ASSEMBLY HEALTH COMMITTEE

 

STATEMENT TO

 

ASSEMBLY, No. 4815

 

STATE OF NEW JERSEY

 

DATED:  OCTOBER 21, 2020

 

     The Assembly Health Committee reports favorably Assembly Bill No. 4815.

      This bill requires health insurance carriers and utilization review organizations to meet certain guidelines in the administration and review of step therapy protocols.  The bill defines “step therapy protocol” as a protocol, policy, or program that establishes the specific sequence in which prescription drugs for a specified medical condition, and medically appropriate for a particular patient, are covered by a health benefits plan.

      The bill provides that clinical review criteria used to establish a step therapy protocol is to be based on clinical practice guidelines that:

      (1)   recommend that the prescription drugs be taken in the specific sequence required by the step therapy protocol;

      (2)   are developed and endorsed by a multidisciplinary panel of experts that manages conflicts of interest among the members of the writing and review groups by following certain procedures outlined in the bill;

      (3)   are based on high quality studies, research, and medical practice;

      (4)   are created by an explicit and transparent process that minimizes biases and conflicts of interest, explains the relationship between treatment options and outcomes, rates the quality of the evidence supporting recommendations, and considers relevant patient subgroups and preferences; and

      (5)   are continually updated through a review of new evidence, research and newly developed treatments.

      In addition, the bill provides guidelines for the review of step therapy exceptions.  Under the bill, “step therapy exception” means the overriding of a step therapy protocol in favor of immediate coverage of the health care provider’s selected prescription drug.

      The bill provides that when coverage of a prescription drug for the treatment of any medical condition is restricted for use by a carrier or utilization review organization through the use of a step therapy protocol, the carrier or utilization review organization is to provide the covered person and prescribing practitioner a clear, readily accessible, and convenient process to request a step therapy exception.
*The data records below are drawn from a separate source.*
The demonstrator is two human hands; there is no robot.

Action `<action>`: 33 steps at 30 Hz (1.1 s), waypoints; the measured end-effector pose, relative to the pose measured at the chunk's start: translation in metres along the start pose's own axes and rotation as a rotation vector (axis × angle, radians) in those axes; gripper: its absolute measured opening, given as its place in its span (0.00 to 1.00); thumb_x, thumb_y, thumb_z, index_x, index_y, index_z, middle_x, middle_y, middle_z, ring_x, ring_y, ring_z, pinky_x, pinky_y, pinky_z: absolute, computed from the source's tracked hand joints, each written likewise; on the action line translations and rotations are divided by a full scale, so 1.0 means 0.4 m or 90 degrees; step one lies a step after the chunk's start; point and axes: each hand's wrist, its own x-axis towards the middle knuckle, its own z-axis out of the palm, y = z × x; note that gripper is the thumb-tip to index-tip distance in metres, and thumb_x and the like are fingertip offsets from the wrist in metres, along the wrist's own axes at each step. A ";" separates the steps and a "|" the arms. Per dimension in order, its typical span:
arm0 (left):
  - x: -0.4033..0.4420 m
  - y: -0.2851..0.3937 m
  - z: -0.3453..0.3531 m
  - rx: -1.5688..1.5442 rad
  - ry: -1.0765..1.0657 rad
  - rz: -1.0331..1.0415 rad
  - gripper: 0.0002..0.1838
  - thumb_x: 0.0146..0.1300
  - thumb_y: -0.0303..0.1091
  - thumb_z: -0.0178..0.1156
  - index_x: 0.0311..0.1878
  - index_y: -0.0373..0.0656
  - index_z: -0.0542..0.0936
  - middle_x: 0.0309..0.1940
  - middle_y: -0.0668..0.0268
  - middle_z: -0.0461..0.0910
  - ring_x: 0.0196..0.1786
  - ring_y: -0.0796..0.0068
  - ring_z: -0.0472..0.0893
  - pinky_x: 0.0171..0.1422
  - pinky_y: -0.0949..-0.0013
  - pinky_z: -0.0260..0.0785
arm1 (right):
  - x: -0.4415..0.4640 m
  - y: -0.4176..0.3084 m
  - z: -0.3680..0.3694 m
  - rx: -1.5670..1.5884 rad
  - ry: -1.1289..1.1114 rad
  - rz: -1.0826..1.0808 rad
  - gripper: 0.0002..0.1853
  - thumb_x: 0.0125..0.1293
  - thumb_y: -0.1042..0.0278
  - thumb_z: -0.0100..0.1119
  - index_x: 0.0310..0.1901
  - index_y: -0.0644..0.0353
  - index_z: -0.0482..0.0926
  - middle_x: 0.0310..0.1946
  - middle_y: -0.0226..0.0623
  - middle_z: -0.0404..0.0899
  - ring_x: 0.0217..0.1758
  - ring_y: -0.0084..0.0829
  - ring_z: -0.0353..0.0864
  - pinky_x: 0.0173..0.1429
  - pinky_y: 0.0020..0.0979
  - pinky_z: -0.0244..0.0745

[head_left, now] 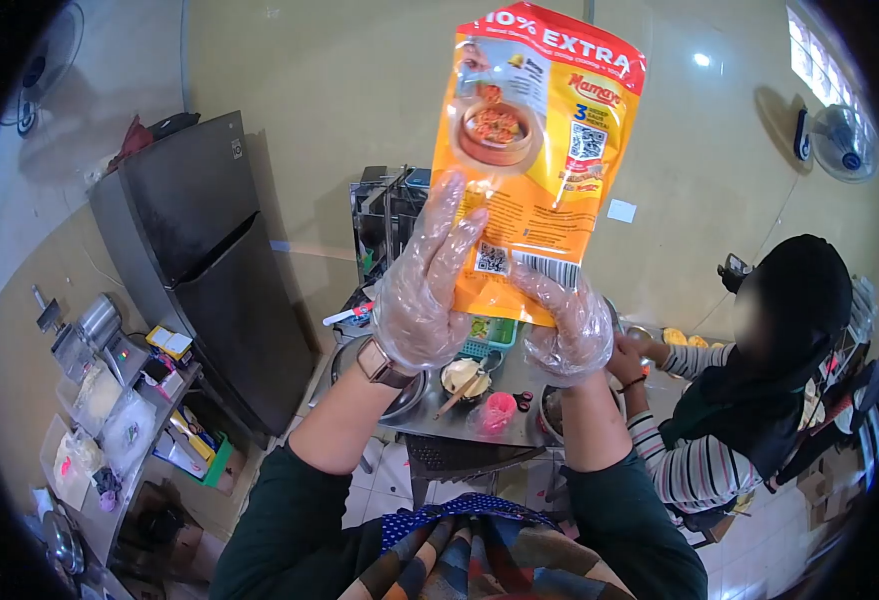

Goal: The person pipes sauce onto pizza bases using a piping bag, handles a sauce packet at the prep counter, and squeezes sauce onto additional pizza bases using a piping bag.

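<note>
An orange and yellow pouch [545, 170] with a red top band is held upright in front of me, its printed side facing me. My left hand [425, 285], in a clear plastic glove, grips its lower left edge, fingers lying over the front. At the lower right edge my right hand [570, 325], gloved the same way, holds it with the fingers near the barcode. Below the hands, on the metal table [430, 420], are a bowl of pale cream stuff [463, 378], a pink item [498, 412] and scissors [524, 401].
A co-worker [740, 400] in a black head covering and striped sleeves stands at the right, hands near the table's right end. A dark fridge [205, 260] stands left. Shelving [150, 440] with boxes and bags is at the far left.
</note>
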 end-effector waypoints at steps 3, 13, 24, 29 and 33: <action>-0.005 -0.034 0.008 0.037 0.035 0.034 0.25 0.45 0.23 0.55 0.52 0.36 0.70 0.56 0.46 0.64 0.57 0.50 0.68 0.56 0.61 0.64 | 0.038 -0.016 0.001 -0.049 -0.038 -0.081 0.28 0.35 0.83 0.54 0.46 0.57 0.74 0.40 0.48 0.76 0.36 0.44 0.79 0.33 0.35 0.75; 0.006 -0.065 0.041 0.080 0.229 0.067 0.18 0.46 0.21 0.53 0.45 0.37 0.74 0.46 0.51 0.74 0.46 0.55 0.77 0.45 0.65 0.70 | 0.051 0.010 -0.010 -0.288 -0.003 -0.109 0.26 0.37 0.82 0.54 0.45 0.55 0.74 0.33 0.45 0.77 0.21 0.36 0.73 0.23 0.32 0.66; -0.128 -0.085 0.122 -0.094 0.200 0.024 0.08 0.55 0.32 0.51 0.34 0.41 0.77 0.40 0.54 0.78 0.39 0.59 0.79 0.42 0.65 0.70 | -0.146 0.040 0.112 1.233 0.488 0.781 0.28 0.55 0.58 0.51 0.57 0.59 0.63 0.52 0.43 0.68 0.55 0.38 0.68 0.55 0.43 0.67; -0.307 -0.069 0.162 -0.148 -0.087 -0.048 0.12 0.45 0.25 0.58 0.37 0.43 0.76 0.44 0.55 0.76 0.45 0.59 0.78 0.46 0.65 0.70 | -0.294 0.155 0.139 0.955 0.409 0.856 0.23 0.54 0.63 0.58 0.50 0.64 0.67 0.44 0.44 0.74 0.43 0.38 0.77 0.48 0.40 0.73; -0.343 0.044 0.151 -0.571 -0.056 -0.389 0.27 0.45 0.19 0.57 0.53 0.39 0.67 0.54 0.55 0.68 0.57 0.60 0.69 0.58 0.63 0.63 | -0.326 0.157 0.076 0.857 0.407 0.912 0.19 0.52 0.72 0.59 0.47 0.65 0.69 0.40 0.42 0.75 0.42 0.36 0.77 0.46 0.37 0.75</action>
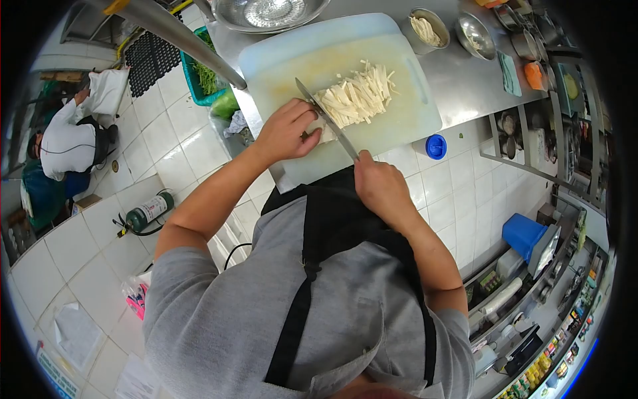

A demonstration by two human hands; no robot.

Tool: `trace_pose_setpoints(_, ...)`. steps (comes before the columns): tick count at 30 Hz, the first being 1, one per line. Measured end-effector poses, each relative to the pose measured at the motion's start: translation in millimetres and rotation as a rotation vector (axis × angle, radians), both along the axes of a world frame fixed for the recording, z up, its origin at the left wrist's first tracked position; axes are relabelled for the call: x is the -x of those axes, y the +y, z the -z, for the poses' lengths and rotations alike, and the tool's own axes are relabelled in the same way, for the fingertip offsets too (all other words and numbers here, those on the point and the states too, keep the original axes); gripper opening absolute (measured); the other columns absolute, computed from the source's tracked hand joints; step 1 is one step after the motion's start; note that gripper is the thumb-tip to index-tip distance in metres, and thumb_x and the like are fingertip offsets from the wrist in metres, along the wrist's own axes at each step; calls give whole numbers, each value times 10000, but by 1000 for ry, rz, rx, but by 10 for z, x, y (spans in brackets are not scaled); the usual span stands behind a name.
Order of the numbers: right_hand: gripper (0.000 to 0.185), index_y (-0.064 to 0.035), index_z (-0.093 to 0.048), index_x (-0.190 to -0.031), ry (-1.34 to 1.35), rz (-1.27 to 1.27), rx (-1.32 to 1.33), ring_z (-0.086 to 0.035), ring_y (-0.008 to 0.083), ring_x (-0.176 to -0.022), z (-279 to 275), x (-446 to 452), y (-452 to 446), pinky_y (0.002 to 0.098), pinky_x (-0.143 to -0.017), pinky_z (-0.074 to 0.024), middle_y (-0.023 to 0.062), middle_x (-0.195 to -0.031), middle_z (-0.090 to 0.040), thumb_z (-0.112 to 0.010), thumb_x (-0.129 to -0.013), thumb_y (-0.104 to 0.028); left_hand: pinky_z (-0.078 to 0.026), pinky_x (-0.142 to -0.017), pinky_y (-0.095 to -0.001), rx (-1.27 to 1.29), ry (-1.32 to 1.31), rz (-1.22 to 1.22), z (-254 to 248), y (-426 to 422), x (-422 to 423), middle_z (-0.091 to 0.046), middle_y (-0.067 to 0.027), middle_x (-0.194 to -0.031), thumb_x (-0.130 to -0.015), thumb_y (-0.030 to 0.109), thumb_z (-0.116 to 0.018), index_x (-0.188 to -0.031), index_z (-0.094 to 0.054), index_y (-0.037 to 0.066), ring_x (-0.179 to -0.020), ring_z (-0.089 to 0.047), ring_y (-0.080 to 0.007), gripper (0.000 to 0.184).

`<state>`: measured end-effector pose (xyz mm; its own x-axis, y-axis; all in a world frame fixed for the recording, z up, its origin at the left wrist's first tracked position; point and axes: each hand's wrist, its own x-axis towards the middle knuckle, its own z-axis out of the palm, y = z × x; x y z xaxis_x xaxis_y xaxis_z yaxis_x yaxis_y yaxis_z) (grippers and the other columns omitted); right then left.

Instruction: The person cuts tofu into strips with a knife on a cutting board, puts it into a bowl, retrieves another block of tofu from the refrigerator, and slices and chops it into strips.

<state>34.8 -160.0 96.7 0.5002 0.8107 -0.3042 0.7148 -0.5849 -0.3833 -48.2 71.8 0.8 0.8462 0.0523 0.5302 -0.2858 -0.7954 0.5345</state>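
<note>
My right hand [381, 183] is closed round the handle of a kitchen knife [340, 136], whose blade slants up and left across the cutting board [272, 60]. Fingers curled, my left hand [287, 133] rests beside the blade on a pale piece [325, 133] of food, mostly hidden under the fingers. To the right of the blade lies a heap of pale cut strips [359, 95], of a kind I cannot make out.
A metal colander [269, 12] stands behind the board. To the right are a metal pot [426, 30] with more strips, a metal bowl [475, 36] and a green cloth [510, 73]. Greens fill a teal crate [194, 76] at left. Another person [70, 139] bends at far left.
</note>
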Motion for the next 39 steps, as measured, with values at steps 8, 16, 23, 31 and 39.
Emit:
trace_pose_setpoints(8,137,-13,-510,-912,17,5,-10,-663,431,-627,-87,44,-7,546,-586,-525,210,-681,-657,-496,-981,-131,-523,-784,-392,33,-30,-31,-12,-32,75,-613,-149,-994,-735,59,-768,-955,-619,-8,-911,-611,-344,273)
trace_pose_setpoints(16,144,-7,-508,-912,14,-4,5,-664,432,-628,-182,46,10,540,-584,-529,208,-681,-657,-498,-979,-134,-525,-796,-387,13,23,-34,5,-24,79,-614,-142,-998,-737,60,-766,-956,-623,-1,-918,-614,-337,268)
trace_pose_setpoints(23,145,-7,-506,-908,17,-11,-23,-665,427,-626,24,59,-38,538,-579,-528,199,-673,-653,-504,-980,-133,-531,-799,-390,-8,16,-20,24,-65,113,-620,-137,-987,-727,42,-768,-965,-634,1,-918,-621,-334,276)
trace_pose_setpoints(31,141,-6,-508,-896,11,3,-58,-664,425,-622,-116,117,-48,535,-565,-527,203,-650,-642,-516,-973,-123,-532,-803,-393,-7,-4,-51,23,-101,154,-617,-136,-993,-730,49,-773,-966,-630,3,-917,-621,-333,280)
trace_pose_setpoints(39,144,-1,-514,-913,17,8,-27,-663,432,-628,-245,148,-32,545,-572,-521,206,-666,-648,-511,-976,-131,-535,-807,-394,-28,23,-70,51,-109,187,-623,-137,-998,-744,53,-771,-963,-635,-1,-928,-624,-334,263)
Under the bill, a carrier or utilization review organization may use its existing medical exceptions process to satisfy this requirement.  An explanation of the process is to be made available on the carrier or utilization review organization’s website.

      A step therapy exception is to be granted if:

      (1)   the required prescription drug is contraindicated or is likely to cause an adverse reaction or physical or mental harm to the patient;

      (2)   the required prescription drug is expected to be ineffective based on the known clinical characteristics of the patient and the known characteristics of the prescription drug regimen;

      (3)   the patient has tried the required prescription drug while under their current or a previous health insurance or health benefit plan, or another prescription drug in the same pharmacologic class or with the same mechanism of action and the prescription drug was discontinued due to lack of efficacy or effectiveness, diminished effect, or an adverse event;

      (4)   the required prescription drug is not in the best interest of the patient, based on medical necessity; or

      (5)   the patient is stable on a prescription drug selected by their health care provider for the medical condition under consideration while on a current or previous health insurance or health benefit plan.

      Under the bill, when a step therapy exception is granted, the carrier or utilization review organization is to authorize coverage for the prescription drug prescribed by the patient’s treating health care provider.

      The bill provides that any step therapy exception is to be eligible for appeal by a covered person.  The carrier or utilization review organization is to grant or deny a step therapy exception request or an appeal of a step therapy exception request within 72 hours of receipt of the request or appeal.  In cases where exigent circumstances exist, the carrier or utilization review organization is to respond within 24 hours of receipts. If a response by a carrier or utilization review organization is not received within the time allotted, the exception or appeal is to be deemed granted.

      The bill also provides that a carrier or utilization review organization is to report to the Commissioner of Banking and Insurance certain information concerning the number and nature of step therapy exceptions requested, appealed, denied, and granted.